Leia a seguir a entrevista:
ConJur — O Brasil realmente precisava de uma nova Lei de Licitações?
Rafael Valim —
A substituição da Lei 8.666 é uma promessa antiga, me parece que
existia desde que ela foi promulgada. A dinâmica da Administração
Pública mudou, houve uma evolução tecnológica e também uma mudança nos
desafios enfrentados pela Administração nos últimos anos, e isso
justificava, e continua a justificar, uma atualização da lei. E um outro
ponto importante é que, dada a dificuldade para criar uma nova lei
geral de contratações públicas, houve o fenômeno da pulverização do
regime. Então surgiram Lei do Pregão, Lei do RDC, que foi criada naquele
contexto dos megaeventos esportivos... De modo que hoje nós temos uma
colcha de retalhos, e essa nova lei unifica o regime de contratações
públicas, o que ao meu ver é algo bastante positivo.
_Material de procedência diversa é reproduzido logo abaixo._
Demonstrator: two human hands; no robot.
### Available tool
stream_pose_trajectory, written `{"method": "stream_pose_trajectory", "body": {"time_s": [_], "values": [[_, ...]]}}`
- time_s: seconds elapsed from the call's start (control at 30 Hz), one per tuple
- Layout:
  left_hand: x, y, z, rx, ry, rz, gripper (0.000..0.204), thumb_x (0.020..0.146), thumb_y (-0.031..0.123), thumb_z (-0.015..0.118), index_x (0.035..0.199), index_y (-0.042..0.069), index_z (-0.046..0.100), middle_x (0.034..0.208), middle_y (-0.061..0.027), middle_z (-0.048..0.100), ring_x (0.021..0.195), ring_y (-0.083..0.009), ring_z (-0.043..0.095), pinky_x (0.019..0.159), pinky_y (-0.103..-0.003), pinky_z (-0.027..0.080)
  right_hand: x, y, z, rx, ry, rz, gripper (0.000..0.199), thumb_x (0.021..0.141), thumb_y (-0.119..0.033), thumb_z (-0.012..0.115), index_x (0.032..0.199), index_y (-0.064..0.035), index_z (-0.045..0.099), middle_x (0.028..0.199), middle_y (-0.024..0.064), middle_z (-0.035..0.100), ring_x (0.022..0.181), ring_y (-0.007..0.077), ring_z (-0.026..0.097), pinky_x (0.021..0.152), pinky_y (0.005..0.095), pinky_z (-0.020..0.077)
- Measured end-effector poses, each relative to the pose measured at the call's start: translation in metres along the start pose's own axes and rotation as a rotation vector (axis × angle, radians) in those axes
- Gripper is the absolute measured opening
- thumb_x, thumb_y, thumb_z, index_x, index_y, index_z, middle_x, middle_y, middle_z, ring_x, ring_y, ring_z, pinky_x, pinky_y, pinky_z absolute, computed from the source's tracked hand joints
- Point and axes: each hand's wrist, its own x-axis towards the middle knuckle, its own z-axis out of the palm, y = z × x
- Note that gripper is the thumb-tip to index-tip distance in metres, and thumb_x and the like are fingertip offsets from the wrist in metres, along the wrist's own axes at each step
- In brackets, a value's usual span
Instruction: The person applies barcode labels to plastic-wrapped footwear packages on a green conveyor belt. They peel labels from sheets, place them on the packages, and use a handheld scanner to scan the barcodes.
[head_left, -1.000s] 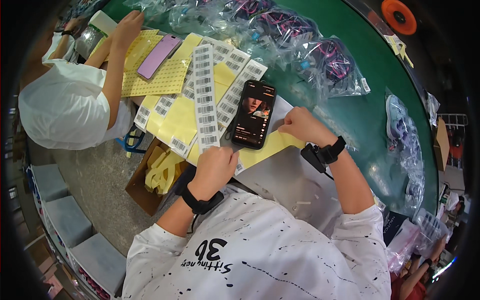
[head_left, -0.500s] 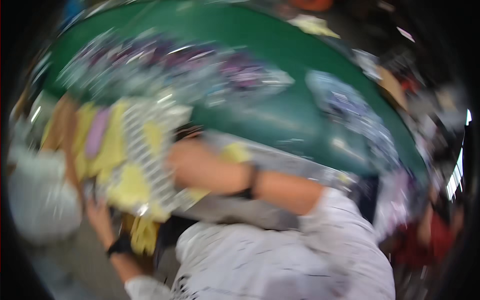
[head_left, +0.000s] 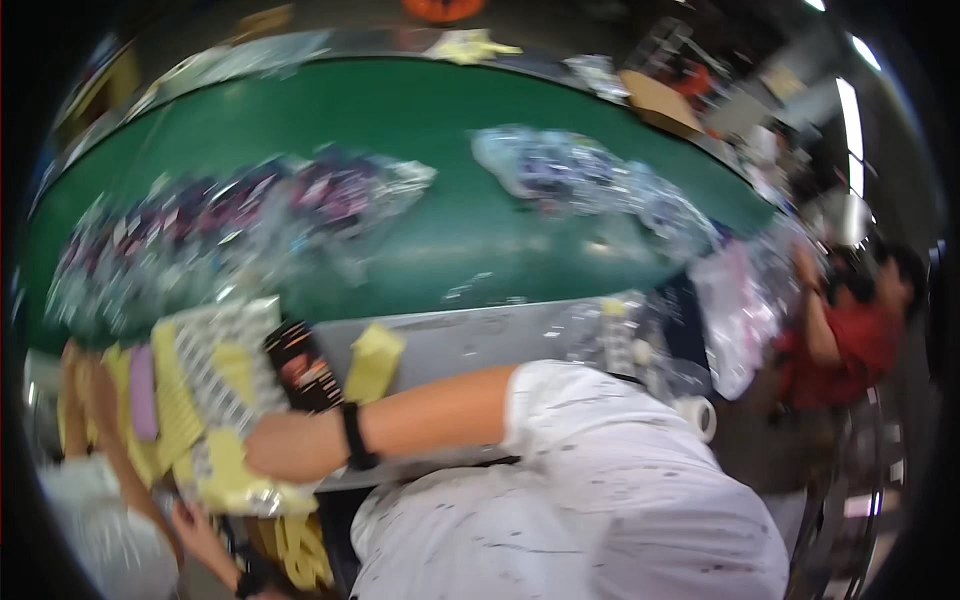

ConJur — Você acredita que a nova lei será capaz de dar agilidade e transparência às licitações?
Rafael Valim —
Há uma opinião majoritária de que esse projeto não foi tão ambicioso
quanto se desejaria, que não foi aproveitada a oportunidade para se
refundar o nosso modelo de contratações públicas. Na verdade, trocamos
seis por meia dúzia. Mas me parece que há aspectos positivos na lei. Ela
traz alguns pontos positivos que estão sendo ocultados por essa visão
muito negativa. Mas é claro que a gente poderia ter avançado mais,
sempre é possível.
ConJur — As mudanças promovidas pelo novo texto legal, então, poderiam ter sido mais aprofundadas?
Rafael Valim —
Sem dúvida, a gente poderia ter feito uma mudança de paradigma nas
contratações públicas no Brasil. Mas é preciso estar absolutamente
consciente de que conseguir essa substituição da Lei 8.666 já foi uma
façanha. São muitos interesses econômicos, políticos; então, a gente não
pode ter um pé fora da realidade.
ConJur — A lei promove avanços no terreno da desburocratização do processo de licitação?
Rafael Valim —
Infelizmente, não. O que me parece é que ela dá um pouco mais de
impessoalidade para o administrador montar o modelo de contratação
adequado para o caso concreto, mas daí a dizer que vai haver um avanço
em termos burocráticos, um avanço em termos de agilidade, de tempo na
contratação... Eu sou muito cético em relação a isso.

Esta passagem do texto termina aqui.